Violet is most striking against mirror. Matching it with silver is the more contemporary route while adding gold accents makes purple more traditional and opulent. “So many restaurants today are highly designed, but you can influence diners in a big way with small things – today’s centerpieces are tomorrow’s eggplant Parmesan and we’re seeing shades of purple foods with bright green grapes and big jars of bright green olives,” says Cowie. ”And a long purple velvet runner is so sexy.”

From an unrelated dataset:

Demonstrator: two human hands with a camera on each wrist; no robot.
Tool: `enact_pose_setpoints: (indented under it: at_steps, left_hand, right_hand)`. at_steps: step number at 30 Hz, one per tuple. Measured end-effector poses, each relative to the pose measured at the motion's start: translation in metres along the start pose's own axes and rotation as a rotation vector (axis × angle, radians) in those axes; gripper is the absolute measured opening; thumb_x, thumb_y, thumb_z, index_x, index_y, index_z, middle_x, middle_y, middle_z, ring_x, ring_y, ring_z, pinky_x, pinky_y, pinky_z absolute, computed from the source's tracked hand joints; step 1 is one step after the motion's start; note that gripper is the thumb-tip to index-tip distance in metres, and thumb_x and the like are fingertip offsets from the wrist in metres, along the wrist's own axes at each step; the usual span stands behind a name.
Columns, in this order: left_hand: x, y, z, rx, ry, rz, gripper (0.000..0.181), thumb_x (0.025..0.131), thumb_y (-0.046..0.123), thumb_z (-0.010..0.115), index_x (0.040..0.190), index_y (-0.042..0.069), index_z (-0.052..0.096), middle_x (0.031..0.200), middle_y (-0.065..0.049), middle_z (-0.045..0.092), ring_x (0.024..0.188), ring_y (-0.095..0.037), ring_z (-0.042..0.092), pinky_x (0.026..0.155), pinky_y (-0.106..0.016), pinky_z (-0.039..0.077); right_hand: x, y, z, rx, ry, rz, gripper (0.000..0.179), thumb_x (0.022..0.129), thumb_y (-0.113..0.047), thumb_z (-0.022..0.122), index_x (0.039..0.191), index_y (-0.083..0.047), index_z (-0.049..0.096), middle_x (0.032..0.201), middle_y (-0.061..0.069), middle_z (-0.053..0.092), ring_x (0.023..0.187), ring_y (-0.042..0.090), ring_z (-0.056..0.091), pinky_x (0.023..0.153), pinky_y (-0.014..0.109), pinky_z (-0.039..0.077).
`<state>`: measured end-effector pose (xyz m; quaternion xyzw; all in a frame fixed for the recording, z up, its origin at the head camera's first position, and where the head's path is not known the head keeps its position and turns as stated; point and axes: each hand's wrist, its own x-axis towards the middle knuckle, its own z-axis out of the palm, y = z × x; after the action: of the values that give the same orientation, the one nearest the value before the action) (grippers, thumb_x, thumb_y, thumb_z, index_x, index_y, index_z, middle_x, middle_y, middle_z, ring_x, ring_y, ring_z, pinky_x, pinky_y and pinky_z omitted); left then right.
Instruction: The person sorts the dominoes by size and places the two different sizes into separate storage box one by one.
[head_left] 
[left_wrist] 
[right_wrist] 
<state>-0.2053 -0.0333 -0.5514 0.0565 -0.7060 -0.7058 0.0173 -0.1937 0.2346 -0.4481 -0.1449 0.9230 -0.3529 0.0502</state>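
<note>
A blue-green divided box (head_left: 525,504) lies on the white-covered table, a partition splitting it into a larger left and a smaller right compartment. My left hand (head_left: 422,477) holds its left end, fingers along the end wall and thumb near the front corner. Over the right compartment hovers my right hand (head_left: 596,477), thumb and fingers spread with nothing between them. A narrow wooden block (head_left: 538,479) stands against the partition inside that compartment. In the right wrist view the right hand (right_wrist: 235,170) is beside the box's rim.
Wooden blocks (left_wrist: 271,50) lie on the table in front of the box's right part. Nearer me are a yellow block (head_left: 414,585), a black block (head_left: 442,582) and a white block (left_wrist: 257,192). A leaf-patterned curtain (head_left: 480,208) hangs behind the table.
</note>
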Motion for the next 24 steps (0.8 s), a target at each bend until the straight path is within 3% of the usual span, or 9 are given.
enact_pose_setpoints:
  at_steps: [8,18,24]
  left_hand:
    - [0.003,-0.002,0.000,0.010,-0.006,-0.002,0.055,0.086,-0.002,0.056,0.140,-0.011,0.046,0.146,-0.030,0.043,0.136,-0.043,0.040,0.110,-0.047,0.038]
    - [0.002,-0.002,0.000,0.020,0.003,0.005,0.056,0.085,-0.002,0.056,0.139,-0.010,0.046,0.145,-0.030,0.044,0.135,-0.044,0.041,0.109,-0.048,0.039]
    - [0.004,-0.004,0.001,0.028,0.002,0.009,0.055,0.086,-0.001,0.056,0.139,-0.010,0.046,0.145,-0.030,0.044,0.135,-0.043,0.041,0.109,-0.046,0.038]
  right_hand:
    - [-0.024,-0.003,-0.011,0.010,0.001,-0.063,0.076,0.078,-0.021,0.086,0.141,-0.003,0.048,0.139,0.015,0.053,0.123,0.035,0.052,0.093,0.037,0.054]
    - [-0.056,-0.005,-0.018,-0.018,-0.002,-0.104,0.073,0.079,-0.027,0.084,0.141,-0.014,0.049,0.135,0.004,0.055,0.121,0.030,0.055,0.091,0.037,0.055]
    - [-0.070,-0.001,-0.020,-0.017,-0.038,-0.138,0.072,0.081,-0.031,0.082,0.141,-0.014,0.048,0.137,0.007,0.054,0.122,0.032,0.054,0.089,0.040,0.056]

From the man whose mantra is “everything matters” and made the phrase “love is in the details” mainstream vernacular, Cowie advises against restricting purple to common areas. Even bathrooms need a violet touch. “Restaurants often put the worst light in the bathroom so you think you’re about to have your teeth cleaned, but if you add a little purple, everyone will come out there feeling twice as fabulous,” he says. “Dip lightbulbs into lavender ink; buy sleeves that fit on fluorescent tubes and wrap those in lavender gels.” Even in a gastropub, purple has a place. Cowie recommends pairing lavender light bulbs with silver to evoke images of wintertime, cozy eats, and drinks.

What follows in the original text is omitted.